• [Instructions for the task]: Entries follow. Give back exactly the lines starting at the one containing "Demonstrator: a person" and ending at the one containing "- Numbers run", and no other lines.

[Collected data]

*-*-*

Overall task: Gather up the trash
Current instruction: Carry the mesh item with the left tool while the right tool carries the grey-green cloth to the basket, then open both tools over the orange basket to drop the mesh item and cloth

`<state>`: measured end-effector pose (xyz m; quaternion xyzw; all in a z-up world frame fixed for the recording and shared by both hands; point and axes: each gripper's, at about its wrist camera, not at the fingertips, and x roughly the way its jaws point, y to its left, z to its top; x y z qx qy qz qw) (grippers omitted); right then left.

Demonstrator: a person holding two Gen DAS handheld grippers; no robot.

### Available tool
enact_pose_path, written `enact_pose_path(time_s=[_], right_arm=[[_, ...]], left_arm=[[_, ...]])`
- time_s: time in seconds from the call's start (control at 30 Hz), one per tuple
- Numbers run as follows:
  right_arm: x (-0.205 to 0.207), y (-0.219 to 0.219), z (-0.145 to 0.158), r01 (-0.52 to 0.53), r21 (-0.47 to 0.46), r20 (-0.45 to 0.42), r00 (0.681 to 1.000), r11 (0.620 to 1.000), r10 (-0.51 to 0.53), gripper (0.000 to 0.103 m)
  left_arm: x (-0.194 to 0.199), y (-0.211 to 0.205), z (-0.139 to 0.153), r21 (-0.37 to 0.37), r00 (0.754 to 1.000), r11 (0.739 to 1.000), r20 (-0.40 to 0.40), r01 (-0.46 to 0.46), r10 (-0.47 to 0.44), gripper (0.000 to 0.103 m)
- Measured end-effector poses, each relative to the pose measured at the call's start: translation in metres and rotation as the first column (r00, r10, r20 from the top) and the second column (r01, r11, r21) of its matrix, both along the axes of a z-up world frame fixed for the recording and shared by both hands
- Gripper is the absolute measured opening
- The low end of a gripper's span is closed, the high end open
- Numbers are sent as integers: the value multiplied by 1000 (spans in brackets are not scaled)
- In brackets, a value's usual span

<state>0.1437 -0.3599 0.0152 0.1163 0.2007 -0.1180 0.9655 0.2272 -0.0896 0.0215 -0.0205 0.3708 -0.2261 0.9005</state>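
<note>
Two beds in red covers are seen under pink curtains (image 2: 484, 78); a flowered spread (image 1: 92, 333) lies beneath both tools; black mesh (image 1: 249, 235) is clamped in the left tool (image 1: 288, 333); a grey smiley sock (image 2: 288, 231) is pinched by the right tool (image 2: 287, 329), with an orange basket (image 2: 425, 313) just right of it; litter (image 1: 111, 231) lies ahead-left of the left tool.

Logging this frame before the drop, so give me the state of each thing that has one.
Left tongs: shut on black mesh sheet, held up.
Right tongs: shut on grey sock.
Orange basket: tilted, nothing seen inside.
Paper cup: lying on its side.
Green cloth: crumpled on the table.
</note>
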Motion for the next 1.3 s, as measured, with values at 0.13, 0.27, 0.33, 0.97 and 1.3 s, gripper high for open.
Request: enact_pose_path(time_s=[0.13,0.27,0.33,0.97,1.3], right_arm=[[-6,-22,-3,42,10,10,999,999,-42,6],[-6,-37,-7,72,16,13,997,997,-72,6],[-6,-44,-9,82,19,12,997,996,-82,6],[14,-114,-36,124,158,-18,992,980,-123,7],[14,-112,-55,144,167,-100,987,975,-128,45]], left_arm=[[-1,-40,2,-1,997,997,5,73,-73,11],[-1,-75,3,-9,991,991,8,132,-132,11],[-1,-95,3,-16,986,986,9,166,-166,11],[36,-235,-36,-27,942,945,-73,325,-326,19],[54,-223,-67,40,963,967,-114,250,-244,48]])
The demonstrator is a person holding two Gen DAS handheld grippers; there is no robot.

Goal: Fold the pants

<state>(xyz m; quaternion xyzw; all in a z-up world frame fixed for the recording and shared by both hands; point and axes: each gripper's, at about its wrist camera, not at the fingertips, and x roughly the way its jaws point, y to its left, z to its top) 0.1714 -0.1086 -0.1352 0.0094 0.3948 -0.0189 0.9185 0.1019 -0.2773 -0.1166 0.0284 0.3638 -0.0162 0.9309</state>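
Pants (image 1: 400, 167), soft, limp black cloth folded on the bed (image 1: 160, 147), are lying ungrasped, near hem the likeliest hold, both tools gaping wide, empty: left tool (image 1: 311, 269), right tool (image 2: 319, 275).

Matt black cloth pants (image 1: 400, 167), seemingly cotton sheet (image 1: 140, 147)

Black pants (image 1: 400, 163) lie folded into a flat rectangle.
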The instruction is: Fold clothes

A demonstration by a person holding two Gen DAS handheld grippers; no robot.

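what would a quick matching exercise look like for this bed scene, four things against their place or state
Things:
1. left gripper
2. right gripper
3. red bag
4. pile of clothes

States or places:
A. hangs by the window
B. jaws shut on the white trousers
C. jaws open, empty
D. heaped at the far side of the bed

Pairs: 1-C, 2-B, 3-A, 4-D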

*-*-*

• [Reply]:
Demonstrator: a person holding two Gen DAS handheld grippers; no robot.

### Available tool
enact_pose_path, written `enact_pose_path(time_s=[_], right_arm=[[_, ...]], left_arm=[[_, ...]])`
- time_s: time in seconds from the call's start (control at 30 Hz), one per tuple
- Numbers run as follows:

The generated output is now complete.